Some day, at least one of our kids will be history class, studying the 2004 presidential race, and the teacher will ask "Does anyone know what a "Dangling Chad" is?" Can you picture it like I do? My sweet child raising his/her hand excitedly and offering up the details of my husband's skin mutations? That's gonna hurt the psyche. And, since we're on the subject, THAT'S NOT ALL. He's setting them up for humiliation on oh so many fronts. Like when he wants the dishwasher started and bellows "Fire up the BARBIE!!" Or--the one that has already affected every single one of the poor little people--how he uses his middle finger to point at things. (His pointer finger nail was mangled in high school, so he trained himself to not put it out where people would see it.) All four of them somehow learned this habit as toddlers (does NO ONE pay attention to me?
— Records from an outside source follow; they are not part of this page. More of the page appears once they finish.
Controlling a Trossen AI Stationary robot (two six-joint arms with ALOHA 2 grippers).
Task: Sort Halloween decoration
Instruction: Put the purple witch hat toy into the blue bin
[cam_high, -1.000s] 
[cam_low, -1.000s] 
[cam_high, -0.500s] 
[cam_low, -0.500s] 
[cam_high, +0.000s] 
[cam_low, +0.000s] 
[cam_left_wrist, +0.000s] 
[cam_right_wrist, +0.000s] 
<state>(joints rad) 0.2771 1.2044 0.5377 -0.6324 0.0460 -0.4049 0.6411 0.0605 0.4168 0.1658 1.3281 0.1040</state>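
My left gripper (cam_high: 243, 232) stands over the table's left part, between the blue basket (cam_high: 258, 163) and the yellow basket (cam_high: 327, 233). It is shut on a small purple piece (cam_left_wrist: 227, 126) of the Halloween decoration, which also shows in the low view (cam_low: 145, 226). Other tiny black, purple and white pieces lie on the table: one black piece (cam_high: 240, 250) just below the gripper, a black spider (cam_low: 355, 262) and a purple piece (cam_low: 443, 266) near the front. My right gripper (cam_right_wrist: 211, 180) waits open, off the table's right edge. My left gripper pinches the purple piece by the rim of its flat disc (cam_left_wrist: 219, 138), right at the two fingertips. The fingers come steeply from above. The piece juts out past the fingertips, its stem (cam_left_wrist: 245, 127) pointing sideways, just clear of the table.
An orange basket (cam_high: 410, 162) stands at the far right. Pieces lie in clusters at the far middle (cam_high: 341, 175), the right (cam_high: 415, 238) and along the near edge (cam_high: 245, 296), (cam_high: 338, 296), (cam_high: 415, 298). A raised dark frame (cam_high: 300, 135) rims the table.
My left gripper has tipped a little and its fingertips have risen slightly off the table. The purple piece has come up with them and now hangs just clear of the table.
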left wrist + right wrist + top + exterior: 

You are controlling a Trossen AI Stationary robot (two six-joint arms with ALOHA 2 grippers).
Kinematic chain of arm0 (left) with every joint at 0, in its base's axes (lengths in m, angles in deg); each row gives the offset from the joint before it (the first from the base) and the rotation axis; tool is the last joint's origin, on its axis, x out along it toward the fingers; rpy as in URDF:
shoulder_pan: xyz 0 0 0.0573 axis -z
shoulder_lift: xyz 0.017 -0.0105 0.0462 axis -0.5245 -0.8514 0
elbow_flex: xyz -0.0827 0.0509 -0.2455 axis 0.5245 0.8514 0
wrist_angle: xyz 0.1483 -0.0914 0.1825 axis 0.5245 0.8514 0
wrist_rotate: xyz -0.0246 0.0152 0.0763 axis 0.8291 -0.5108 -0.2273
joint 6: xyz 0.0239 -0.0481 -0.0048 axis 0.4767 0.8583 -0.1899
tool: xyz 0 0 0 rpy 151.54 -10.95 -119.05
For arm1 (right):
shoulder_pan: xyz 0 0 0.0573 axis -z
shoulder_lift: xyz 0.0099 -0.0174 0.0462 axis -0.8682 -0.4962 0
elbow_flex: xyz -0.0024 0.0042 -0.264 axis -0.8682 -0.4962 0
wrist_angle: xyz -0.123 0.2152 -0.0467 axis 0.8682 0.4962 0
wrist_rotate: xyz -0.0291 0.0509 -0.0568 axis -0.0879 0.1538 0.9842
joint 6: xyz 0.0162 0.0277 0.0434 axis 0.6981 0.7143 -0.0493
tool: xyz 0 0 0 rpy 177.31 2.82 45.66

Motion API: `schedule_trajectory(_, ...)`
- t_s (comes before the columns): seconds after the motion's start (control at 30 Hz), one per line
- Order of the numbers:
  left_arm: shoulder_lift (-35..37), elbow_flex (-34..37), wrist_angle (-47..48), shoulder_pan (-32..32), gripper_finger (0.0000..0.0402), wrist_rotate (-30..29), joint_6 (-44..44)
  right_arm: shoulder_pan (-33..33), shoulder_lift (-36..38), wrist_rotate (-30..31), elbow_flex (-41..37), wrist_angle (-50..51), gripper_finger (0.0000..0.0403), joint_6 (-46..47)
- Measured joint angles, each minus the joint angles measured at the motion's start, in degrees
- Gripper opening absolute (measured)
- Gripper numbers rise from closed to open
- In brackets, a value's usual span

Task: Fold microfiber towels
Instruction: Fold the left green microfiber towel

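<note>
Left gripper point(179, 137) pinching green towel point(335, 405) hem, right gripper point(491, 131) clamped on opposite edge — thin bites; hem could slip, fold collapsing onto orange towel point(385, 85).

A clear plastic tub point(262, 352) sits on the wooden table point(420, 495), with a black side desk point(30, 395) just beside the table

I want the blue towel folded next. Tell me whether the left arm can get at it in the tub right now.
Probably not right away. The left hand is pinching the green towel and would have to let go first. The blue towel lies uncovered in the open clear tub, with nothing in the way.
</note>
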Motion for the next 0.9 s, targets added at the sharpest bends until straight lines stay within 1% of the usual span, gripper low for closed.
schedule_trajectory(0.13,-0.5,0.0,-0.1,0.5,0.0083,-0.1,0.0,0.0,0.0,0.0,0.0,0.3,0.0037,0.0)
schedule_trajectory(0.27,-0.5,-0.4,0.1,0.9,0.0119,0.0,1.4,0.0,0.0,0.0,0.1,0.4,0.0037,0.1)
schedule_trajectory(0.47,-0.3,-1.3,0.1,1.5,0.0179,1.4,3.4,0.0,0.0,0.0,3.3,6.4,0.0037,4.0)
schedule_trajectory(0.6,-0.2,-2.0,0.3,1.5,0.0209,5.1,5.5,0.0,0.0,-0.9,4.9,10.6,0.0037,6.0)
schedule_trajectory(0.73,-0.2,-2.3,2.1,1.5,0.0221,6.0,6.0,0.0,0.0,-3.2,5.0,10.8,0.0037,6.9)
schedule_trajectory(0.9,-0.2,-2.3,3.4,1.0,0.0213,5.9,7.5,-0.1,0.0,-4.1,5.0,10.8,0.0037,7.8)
Hello!) and each of them has come home scorned from it when they hit school.
So....back to Chad....
A couple of months ago, Hubby decides to spruce himself up a bit. One of the targets of this mini-makover? Yup...Chad. Ten seconds in the doctor's office and Chad is no more. While most of the kids are barely stirred by this event, Shnookie 2 takes it especially hard. Well, not really, but she and Hubby had quite a few giggles over her 'bereavement.' After all, she was the one who spent the most time with Chad dangling in her face, since her dad liked to try to trick her into "gnawing it off" for him. (TMI???) I guess she'd bonded--maybe some sort of Stolkholm syndrome?? Anyhow, she was somewhat mullified when we assured her that Chad has gone to a much better place. She just wishes she could've kept his remains.